- Task description:
Below are records; quote them exactly from the first line through the line that contains "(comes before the".

- Data for the task:
━━━━━━━━━━━━━━━━━━━━

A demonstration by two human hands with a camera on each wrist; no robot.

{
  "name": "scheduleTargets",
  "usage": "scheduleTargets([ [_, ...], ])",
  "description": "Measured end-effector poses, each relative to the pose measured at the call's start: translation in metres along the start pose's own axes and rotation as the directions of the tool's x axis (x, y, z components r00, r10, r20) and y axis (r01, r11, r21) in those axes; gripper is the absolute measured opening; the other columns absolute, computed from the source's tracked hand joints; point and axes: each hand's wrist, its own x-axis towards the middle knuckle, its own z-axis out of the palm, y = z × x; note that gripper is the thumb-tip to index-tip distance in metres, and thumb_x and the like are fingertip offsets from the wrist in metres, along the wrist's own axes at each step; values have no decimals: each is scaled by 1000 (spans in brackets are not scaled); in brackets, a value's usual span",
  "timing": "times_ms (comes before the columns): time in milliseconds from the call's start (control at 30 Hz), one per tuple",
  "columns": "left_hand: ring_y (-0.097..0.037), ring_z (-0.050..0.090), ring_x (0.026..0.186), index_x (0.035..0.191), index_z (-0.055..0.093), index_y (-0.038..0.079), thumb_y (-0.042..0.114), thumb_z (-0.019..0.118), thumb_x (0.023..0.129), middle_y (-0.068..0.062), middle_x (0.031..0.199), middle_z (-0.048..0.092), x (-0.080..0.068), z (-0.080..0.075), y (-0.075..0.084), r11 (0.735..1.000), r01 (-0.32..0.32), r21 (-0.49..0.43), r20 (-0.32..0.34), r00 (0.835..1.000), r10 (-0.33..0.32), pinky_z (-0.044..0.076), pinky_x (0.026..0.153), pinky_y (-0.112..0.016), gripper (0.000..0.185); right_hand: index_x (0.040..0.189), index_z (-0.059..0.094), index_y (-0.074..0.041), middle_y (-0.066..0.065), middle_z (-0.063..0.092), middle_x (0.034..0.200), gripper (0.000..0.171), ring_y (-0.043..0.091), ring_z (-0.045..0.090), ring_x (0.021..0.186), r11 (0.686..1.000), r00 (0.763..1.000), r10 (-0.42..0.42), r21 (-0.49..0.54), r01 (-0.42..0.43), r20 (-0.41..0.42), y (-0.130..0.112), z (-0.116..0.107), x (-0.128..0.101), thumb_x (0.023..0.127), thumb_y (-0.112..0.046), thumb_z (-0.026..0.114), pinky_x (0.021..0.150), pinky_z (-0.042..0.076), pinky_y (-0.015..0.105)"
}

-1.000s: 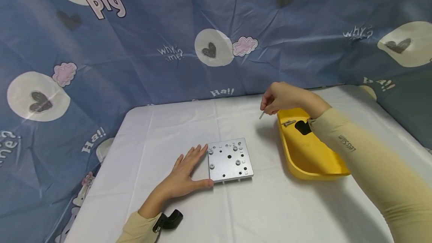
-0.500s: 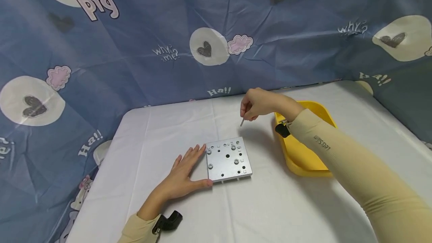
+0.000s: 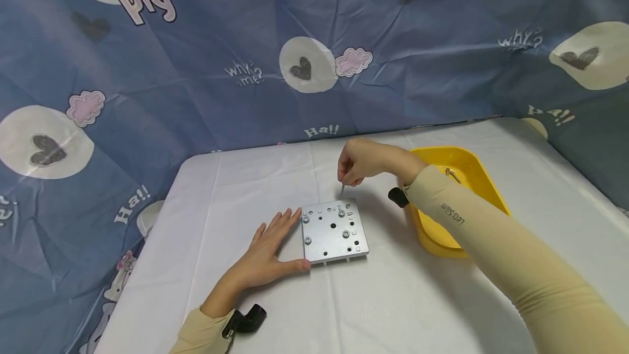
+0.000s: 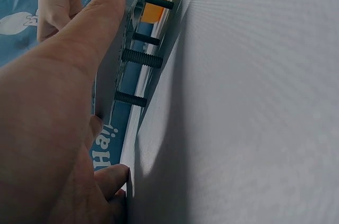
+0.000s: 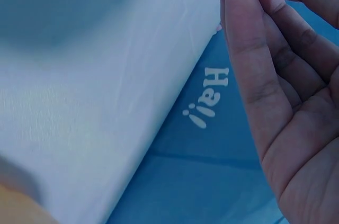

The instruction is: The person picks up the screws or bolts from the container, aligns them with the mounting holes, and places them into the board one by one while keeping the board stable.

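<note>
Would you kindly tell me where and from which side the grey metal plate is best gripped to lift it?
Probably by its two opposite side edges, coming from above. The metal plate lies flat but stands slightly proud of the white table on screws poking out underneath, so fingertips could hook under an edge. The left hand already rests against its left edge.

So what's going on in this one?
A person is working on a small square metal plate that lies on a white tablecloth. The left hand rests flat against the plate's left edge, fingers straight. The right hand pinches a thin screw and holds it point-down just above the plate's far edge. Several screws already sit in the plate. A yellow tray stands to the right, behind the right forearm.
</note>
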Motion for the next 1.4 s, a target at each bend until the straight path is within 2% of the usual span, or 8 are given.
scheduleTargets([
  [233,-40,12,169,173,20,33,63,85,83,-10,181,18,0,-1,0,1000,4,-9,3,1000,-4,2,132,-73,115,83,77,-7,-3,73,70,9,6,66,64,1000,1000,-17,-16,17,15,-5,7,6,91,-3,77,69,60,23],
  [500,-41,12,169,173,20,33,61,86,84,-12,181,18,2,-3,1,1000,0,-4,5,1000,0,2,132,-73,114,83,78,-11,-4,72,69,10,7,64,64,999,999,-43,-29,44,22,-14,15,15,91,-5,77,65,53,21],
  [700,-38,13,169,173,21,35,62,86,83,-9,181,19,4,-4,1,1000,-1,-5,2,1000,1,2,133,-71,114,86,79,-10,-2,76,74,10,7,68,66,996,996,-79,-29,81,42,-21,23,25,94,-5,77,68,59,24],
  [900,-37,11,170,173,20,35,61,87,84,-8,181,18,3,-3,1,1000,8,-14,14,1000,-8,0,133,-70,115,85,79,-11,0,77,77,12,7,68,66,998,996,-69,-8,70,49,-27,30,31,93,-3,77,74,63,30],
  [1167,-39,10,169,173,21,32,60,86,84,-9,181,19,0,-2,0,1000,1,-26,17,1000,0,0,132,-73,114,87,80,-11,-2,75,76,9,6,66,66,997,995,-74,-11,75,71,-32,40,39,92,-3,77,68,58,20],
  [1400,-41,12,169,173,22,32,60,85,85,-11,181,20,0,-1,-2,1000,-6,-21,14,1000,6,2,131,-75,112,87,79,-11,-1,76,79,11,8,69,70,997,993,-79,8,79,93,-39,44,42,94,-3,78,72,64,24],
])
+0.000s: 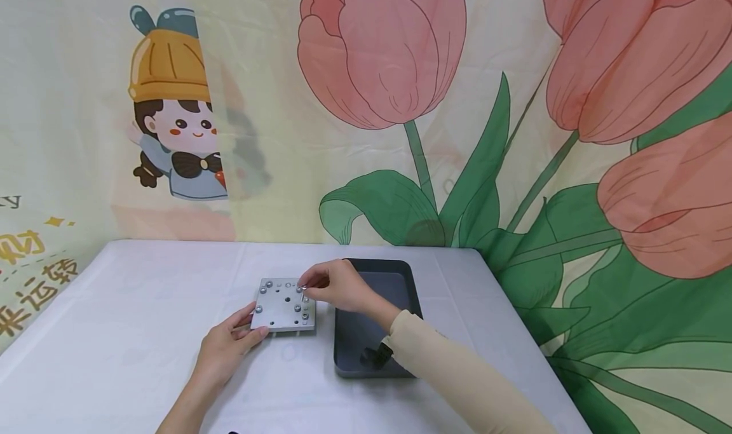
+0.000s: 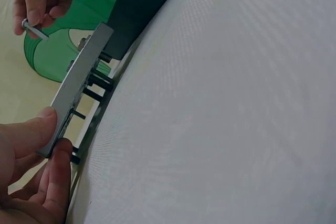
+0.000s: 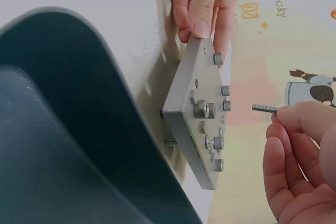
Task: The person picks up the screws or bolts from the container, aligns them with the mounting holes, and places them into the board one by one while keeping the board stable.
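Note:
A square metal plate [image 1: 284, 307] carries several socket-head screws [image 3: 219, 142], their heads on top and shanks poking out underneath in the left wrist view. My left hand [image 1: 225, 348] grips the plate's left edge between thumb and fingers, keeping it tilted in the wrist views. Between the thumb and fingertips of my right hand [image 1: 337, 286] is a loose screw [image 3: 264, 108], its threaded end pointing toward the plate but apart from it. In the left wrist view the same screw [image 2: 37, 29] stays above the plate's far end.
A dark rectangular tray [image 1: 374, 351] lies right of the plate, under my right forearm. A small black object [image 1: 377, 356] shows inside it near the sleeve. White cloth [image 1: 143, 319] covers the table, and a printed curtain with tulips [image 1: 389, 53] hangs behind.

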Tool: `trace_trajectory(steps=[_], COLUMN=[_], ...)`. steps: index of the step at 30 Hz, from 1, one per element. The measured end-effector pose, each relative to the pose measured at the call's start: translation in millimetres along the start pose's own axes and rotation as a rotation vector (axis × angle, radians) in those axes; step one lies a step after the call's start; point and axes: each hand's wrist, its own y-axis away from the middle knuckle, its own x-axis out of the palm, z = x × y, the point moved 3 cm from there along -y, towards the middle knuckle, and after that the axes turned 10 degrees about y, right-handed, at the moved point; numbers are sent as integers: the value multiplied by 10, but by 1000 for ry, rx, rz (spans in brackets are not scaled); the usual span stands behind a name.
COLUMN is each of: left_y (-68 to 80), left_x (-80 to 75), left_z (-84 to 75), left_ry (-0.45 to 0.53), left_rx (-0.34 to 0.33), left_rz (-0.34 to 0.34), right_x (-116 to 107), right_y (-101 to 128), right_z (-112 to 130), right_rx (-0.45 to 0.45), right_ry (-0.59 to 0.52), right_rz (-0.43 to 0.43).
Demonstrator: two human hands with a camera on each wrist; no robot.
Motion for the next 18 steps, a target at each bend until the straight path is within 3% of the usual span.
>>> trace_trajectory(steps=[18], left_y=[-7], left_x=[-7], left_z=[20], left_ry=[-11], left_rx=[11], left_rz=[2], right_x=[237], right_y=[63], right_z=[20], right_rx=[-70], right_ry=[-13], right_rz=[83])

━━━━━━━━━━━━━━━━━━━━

- Answer to this task:
A demonstration by two human hands with a camera on each wrist; no robot.

{
  "name": "scheduleTargets",
  "usage": "scheduleTargets([ [_, ...], ])",
  "description": "Measured end-effector poses, each relative to the pose measured at the call's start: translation in metres along the start pose's own axes and rotation as the directions of the tool's x axis (x, y, z components r00, r10, r20) and y axis (r01, r11, r21) in those axes; gripper is the absolute measured opening; the other columns absolute, computed from the source's tracked hand joints; point and axes: each hand's wrist, its own x-axis towards the middle knuckle, its own z-axis out of the palm, y = z × x; note that gripper is the thumb-tip to index-tip distance in metres, and thumb_x and the like are fingertip offsets from the wrist in metres, along the wrist's own axes at each step; values have no decimals: each is scaled by 1000 (spans in brackets are not scaled); in brackets, a value's usual span",
  "timing": "times_ms (comes before the columns): time in milliseconds from the call's start (control at 30 Hz), one per tuple",

Work on this exercise is now finished.